Look below for the line containing "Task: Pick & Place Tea"; from there through the line containing "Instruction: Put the", both lines included, please set down each line exactly and nothing else.

Material provided below:

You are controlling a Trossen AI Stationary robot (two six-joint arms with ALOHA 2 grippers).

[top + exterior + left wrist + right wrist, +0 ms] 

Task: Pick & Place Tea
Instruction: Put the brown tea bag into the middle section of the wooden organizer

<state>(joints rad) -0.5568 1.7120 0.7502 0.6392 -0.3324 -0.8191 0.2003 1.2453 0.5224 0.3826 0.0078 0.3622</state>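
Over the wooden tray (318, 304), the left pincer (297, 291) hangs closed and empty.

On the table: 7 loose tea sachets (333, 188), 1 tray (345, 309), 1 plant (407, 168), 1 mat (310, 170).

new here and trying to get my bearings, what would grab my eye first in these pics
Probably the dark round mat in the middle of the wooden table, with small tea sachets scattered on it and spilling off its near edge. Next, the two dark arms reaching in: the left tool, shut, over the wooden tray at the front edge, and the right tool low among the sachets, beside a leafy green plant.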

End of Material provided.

• Final answer:
Task: Pick & Place Tea
Instruction: Put the brown tea bag into the middle section of the wooden organizer

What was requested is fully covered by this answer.